Two comments on the question Yglesias raises about ideological purges.
First, it's just par for the course that liberals are upset that the Democratic Congress and Democratic president aren't liberal enough. Progressives think of 2000-2006 as dark times indeed, but conservatives at the time and looking back see only new federal controls in No Child Left Behind, a huge new entitlement commitment in Medicare expansion, and a spending explosion featuring massive numbers of earmarks. Conservatives reacted to those things, in part, by taking on moderate politicians (most famously in Rhode Island and Pennsylvania Senate contests). For their trouble, they wound up with very liberal Senator Whitehouse and votes-like-a-liberal Senator Specter. Just as conservatives managed to overlook their achievements under GOP Congresses, liberals are now overlooking the considerable achievements of the current Congress and President Obama and focusing on the compromises necessary to pass health care, or Obama's failures to date on things like DODT.

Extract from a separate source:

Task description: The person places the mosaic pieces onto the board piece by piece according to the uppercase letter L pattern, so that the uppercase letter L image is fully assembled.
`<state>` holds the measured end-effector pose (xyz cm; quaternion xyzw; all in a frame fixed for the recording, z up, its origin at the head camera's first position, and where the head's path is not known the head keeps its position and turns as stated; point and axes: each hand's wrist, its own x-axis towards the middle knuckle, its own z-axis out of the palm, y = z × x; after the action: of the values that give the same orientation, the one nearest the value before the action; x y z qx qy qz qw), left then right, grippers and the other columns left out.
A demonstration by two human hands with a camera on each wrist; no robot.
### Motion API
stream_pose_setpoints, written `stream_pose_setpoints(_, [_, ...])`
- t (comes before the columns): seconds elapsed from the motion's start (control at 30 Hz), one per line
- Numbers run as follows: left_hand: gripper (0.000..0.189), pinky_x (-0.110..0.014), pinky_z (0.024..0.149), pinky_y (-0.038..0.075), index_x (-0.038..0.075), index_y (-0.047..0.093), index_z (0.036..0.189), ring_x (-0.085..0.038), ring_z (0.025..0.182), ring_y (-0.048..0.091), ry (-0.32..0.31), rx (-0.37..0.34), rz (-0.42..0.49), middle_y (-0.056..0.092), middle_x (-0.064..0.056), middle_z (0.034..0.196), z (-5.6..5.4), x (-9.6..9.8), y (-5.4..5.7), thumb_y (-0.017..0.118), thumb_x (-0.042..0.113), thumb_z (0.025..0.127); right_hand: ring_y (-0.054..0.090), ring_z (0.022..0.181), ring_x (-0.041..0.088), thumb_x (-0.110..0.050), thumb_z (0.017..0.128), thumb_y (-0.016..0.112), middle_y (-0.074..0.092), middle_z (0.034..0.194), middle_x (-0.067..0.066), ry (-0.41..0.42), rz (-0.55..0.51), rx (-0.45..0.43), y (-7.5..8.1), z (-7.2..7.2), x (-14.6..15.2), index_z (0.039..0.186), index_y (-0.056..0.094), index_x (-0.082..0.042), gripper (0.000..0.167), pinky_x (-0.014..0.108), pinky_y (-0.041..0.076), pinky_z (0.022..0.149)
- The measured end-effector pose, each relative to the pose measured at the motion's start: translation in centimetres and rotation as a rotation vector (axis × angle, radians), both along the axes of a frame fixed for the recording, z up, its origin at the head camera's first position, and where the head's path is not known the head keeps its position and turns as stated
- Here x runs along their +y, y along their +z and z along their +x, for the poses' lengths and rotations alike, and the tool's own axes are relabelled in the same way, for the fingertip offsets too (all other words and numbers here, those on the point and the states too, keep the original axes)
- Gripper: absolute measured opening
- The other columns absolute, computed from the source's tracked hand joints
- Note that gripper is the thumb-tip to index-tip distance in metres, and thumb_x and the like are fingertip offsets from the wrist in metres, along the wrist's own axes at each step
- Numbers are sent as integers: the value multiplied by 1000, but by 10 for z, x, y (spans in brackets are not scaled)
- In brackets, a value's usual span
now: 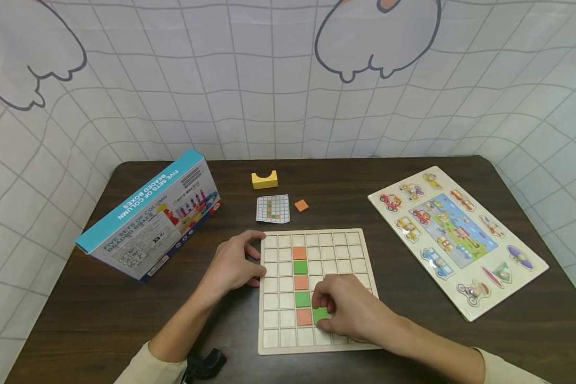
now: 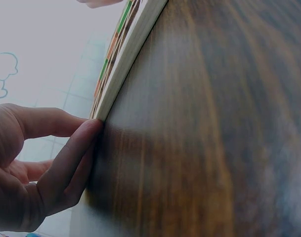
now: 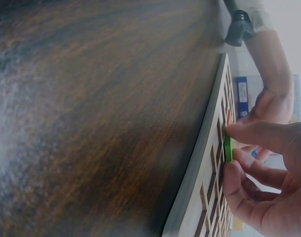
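Observation:
A light wooden grid board (image 1: 272,320) lies on the dark table, with a column of alternating orange and green square tiles set in its cells. My left hand (image 1: 234,264) touches the board's left edge near the far corner, thumb and fingers spread along it. In the left wrist view its fingertips (image 2: 95,124) meet the board's side. Over the near part of the grid, my right hand (image 1: 352,309) pinches a green square tile (image 1: 320,313) just right of the lowest orange tile (image 1: 304,317). Seen from the right wrist, this green tile (image 3: 228,148) sits between thumb and fingers at the board's surface.
Beyond the board lie a small pattern card (image 1: 272,208), a loose orange tile (image 1: 301,205) and a yellow notched block (image 1: 264,180). A blue and white box (image 1: 158,218) stands at left. A wooden picture puzzle (image 1: 456,240) lies at right.

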<state>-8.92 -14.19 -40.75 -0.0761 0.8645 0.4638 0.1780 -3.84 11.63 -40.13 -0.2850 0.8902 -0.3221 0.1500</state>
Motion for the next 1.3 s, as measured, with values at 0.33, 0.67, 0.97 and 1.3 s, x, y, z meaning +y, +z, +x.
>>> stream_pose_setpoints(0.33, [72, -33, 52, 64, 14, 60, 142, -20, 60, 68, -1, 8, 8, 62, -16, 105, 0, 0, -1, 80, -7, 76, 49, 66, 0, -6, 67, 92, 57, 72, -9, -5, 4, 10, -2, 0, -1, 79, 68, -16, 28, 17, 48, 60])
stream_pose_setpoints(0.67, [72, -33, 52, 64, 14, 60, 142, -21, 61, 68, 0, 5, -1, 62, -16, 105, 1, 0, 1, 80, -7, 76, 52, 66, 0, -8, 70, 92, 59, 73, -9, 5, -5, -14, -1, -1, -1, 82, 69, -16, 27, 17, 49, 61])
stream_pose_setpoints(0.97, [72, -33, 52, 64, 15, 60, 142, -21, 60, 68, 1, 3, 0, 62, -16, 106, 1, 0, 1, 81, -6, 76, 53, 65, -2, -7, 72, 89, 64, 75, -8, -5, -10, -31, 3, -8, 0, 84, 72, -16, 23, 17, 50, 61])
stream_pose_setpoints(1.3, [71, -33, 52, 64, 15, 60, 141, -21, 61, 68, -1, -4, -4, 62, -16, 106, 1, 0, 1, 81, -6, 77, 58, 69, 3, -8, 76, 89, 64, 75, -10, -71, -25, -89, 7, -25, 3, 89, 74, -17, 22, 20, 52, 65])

Second, while I think it would be completely nuts for liberals to go after Baucus or Landreau or Conrad, all of whom would likely be replaced by extreme conservatives, Joe Lieberman is obviously a special case, since he's far to the right of his state and barely a "real" Democrat at all in a formal sense. Still, as annoying as he is to liberals, pushing him to flip to the Republican conference would almost certainly wind up moving his voting pattern sharply to the right, and it's hard to see how that helps progressives. Connecticut and national Democrats should try to knock him out when they have a chance to do it at the ballot box, but until then I think the Senate leadership has been correct in playing along with him.